« Le ministre flatte ceux qui n’ont jamais accepté la démocratisation de l’école. »

Publié le 16.10.17

Michel Lussault, géographe, professeur à l’École normale supérieure de Lyon, a démissionné le 26 septembre du Conseil supérieur des programmes qu’il présidait depuis 2014, en désaccord avec le nouveau ministre de l’Éducation nationale Jean-Michel Blanquer.

Pourquoi avez-vous démissionné du Conseil supérieur des programmes ?

Depuis l’arrivée de Jean-Michel Blanquer, il y a une modification très sensible du mode de fonctionnement précédent. Alors qu’auparavant nous rencontrions la Dgesco et le cabinet chaque semaine, je n’ai eu qu’un contact avec le ministre le 1er août et il m’a tout de suite dit qu’il n’avait pas été favorable au départ à la création du CSP. Qu’il n’avait trouvé notre travail ni efficace ni convenable, qu’on avait été trop audacieux sur le fond et que s’il fallait conserver le CSP peut-être fallait-il lui trouver une mission différente, d’expertise, ce à quoi j’ai répondu que cela ne correspondait pas à l’esprit de la loi. Je pensais partir plus tard et de façon plus discrète mais ce qui a précipité ma décision, ce sont ses déclarations dans des journaux très marqués politiquement qui passent leur temps à dénigrer l’éducation, les professeurs, les finalités de l’école.

Vous avez déclaré que le ministre sert une certaine « clientèle politique », c’est-à-dire ?

Il y a une contradiction entre ce qu’il avait annoncé et ce qu’il fait. Il avait dit qu’il serait prudent, qu’il se donnerait le temps, qu’il évaluerait mais tout ce qu’il propose va dans le sens contraire, il prend des décisions de façon très dogmatique. Il ne cesse d’annoncer de son propre chef un certain nombre de modifications qui n’ont pas d’autre principe que d’essayer de dire à une partie de la population française : « On sort de l’école de la Refondation, on oublie les gouvernements précédents et on revient enfin à une équipe qui remet l’école sur les rails » en reprenant les recettes d’hier : les quatre opérations avant la fin du CE1, la focalisation sur le CP, les évaluations, la fin du prédicat, de la réforme des rythmes.

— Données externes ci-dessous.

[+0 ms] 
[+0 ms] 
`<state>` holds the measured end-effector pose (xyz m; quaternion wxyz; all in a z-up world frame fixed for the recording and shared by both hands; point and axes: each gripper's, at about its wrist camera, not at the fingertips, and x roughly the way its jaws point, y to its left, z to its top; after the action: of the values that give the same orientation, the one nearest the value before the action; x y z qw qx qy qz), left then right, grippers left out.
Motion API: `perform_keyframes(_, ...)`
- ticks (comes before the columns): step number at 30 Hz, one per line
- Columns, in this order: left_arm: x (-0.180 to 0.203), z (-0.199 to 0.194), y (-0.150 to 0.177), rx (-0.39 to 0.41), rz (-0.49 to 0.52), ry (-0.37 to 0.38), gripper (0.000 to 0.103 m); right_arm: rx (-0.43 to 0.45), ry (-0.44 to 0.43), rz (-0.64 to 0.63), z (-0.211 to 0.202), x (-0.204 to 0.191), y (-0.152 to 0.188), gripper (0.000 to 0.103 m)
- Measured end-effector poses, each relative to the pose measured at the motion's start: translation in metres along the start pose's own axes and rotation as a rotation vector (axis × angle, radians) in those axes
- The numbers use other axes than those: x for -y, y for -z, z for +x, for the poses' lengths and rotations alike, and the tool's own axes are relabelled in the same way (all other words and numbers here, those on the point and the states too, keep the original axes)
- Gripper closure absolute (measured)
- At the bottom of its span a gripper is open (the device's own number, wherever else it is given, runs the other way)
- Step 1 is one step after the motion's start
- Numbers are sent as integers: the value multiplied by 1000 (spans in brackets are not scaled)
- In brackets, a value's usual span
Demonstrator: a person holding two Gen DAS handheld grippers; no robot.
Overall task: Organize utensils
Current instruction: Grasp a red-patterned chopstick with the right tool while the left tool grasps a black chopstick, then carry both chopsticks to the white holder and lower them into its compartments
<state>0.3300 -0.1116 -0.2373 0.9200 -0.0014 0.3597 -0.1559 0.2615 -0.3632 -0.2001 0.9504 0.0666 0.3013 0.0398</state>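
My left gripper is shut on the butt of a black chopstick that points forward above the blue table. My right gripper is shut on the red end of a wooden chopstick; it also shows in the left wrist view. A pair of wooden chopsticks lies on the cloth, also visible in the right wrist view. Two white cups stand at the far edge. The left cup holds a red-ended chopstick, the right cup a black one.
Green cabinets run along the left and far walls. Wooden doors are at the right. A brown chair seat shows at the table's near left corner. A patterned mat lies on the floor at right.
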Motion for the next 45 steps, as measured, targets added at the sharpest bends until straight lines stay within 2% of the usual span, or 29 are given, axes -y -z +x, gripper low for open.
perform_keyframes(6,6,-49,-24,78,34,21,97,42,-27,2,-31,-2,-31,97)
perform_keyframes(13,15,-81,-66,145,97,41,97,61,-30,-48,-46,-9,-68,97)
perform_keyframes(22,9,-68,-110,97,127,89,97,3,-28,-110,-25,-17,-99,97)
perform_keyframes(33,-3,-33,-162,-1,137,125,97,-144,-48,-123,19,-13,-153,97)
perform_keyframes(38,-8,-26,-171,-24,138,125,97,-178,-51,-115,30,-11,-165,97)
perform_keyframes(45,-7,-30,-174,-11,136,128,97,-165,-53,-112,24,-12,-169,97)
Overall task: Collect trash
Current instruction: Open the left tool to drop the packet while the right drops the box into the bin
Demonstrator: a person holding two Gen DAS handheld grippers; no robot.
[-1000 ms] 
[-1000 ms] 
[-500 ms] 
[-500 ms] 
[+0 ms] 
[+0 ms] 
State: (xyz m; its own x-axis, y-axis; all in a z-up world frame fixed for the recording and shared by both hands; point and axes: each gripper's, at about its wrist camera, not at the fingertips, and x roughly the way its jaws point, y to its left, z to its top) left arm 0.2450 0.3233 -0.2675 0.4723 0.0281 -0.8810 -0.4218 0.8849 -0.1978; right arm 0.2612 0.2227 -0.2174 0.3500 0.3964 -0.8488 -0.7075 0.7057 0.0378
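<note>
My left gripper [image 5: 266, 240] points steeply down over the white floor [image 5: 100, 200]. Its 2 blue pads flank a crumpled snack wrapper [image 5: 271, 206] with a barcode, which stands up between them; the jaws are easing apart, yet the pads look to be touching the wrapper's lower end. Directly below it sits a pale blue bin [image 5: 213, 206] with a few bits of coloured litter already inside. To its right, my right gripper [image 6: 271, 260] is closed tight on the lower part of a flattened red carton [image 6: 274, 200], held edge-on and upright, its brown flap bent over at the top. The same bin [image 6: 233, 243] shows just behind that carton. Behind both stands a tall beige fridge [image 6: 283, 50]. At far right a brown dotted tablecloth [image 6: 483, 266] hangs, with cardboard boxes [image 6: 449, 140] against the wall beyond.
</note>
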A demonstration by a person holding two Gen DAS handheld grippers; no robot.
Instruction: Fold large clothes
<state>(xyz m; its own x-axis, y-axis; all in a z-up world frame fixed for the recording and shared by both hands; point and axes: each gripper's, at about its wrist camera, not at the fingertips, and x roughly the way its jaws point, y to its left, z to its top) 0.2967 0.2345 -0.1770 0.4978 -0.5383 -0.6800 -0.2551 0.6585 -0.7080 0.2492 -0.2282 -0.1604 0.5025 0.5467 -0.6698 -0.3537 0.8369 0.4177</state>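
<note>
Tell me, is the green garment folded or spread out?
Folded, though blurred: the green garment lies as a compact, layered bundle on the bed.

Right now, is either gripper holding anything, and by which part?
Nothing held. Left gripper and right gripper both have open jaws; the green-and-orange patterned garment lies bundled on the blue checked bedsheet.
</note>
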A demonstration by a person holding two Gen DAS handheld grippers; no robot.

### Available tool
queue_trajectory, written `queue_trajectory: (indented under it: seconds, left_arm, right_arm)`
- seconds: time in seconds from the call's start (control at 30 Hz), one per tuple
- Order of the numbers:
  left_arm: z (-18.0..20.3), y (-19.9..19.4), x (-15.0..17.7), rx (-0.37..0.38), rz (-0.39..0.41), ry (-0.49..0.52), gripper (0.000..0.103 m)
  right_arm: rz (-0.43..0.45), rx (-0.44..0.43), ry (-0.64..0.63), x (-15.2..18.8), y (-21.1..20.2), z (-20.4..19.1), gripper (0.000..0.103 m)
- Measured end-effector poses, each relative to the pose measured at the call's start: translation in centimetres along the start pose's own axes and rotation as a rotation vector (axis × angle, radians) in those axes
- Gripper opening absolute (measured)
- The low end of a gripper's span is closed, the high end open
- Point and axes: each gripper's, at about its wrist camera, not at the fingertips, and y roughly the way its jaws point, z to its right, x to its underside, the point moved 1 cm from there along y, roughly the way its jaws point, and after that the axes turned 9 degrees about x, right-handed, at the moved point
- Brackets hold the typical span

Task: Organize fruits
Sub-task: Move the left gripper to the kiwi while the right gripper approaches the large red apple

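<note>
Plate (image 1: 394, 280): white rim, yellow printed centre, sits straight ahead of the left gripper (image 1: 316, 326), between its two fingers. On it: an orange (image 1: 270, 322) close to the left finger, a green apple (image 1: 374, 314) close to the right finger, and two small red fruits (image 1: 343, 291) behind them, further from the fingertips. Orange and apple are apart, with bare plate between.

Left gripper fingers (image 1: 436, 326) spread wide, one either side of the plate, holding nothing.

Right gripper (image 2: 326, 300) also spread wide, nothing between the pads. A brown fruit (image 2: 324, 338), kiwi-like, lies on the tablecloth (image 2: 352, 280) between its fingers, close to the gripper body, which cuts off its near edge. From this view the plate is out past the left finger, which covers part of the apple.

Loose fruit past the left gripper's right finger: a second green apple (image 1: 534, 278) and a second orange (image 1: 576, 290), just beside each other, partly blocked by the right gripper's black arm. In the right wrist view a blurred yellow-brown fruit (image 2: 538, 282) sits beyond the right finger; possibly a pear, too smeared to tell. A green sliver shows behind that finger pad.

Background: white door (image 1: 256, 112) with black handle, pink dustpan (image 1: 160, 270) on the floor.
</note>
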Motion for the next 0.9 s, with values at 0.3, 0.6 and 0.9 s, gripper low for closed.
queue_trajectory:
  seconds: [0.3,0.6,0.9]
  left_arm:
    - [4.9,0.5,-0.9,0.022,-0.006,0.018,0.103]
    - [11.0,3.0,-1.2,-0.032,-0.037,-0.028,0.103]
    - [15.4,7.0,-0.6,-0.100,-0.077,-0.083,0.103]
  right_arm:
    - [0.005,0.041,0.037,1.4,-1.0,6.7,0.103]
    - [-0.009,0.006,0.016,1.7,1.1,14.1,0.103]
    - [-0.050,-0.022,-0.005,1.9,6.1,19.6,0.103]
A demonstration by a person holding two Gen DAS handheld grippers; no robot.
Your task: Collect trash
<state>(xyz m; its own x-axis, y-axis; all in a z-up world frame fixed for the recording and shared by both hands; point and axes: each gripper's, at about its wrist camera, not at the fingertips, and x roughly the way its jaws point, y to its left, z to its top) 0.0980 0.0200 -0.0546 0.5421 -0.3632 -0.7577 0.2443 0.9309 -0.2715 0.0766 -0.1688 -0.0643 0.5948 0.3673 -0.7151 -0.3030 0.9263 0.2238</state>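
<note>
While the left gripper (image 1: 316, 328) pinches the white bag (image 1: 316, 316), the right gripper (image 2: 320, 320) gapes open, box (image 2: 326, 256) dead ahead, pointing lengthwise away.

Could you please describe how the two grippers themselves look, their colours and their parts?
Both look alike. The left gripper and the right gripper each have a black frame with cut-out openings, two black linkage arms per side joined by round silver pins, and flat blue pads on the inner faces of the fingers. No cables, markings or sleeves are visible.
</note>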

Ce n’est absolument pas fondé sur une évaluation. Ce sont des signes en direction des nostalgiques d’une école qui n’a jamais existé. De ceux qui pensent que l’ « égalitarisme » a permis de casser l’école et son niveau, alors que démocratiser ce n’est pas égaliser, personne n’a jamais dit cela. Il y a de la production de légendes politiques.

Certains attribuent les difficultés de l’école aux « pédagogistes », qu’en pensez-vous ?

Cela traduit bien le dérèglement du débat politique en France autour de l’école. Je ne comprends pas qu’on puisse penser que la pédagogie soit une entrave à la qualité de l’éducation. Tous les grands fondateurs de l’école de la République depuis Ferdinand Buisson n’ont eu de cesse que d’insister sur la pédagogie. Alors il y a peut-être eu des dérives mais je pense au contraire qu’on a pêché par trop de didactique et manqué de pédagogie. Ce sont des discussions que l’on peut avoir mais ce que je ne supporte pas c’est que là, on ne discute plus on produit des dogmes. Et le ministre a une responsabilité là-dedans. Il veut la « réussite des enfants » mais qui peut penser que ceux qui s’occupent d’éducation, les pédagogues, les enseignants ne veulent pas la réussite des enfants ? C’est injuste et déloyal. Je ne connais que des enseignants qui veulent cette réussite.

Contre quelle vision de l’école vous élevez-vous ?

Le ministre flatte ceux qui n’ont jamais accepté la démocratisation de l’école. Depuis 70 ans et le plan Langevin Wallon, la question de l’ouverture du système de formation, de sa démocratisation, de l’allongement de la scolarité, de l’apprentissage pour tous quelle que soit leur origine est au cœur de politiques publiques. Cela a été scandé par de grandes réformes qui rétrospectivement étaient courageuses, comme celle du collège unique. Et la refondation de l’école de la République se plaçait dans cette ligne. Derrière le débat sur la qualité de l’enseignement, les pédagogues contre les républicains, il y a une mise en question de l’école pour toutes et tous. L’école que veulent ces promoteurs du retour aux fondamentaux est celle de la sélection, d’une évaluation à partir du CP qui permette de trier les enfants, de l’apprentissage dès 14 ans pour exclure les « mauvais sujets », des Fables de la Fontaine plutôt que la littérature de jeunesse. Cette vision est celle de néoconservateurs. Il faut relancer la bataille culturelle autour de l’école car on a laissé trop de terrain aux dogmes et aux réactionnaires.